* _Activity_:
Beginning with the line that holds "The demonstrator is", retype the rest of the listing exactly, last line included.

* _Supplied information_:
>>>>>

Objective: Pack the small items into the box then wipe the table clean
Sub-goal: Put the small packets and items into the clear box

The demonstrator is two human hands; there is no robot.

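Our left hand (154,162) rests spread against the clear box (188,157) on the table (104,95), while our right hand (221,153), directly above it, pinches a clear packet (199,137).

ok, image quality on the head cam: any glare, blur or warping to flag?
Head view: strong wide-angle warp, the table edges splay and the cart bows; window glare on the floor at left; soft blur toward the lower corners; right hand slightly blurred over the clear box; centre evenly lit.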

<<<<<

* _Solution to the problem_:
The demonstrator is two human hands; there is no robot.

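Our left hand (154,162) rests spread against the clear box (188,157) on the table (104,95), while our right hand (221,153), directly above it, pinches a clear packet (199,137).

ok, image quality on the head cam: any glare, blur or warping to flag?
Head view: strong wide-angle warp, the table edges splay and the cart bows; window glare on the floor at left; soft blur toward the lower corners; right hand slightly blurred over the clear box; centre evenly lit.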

The output has been given in full.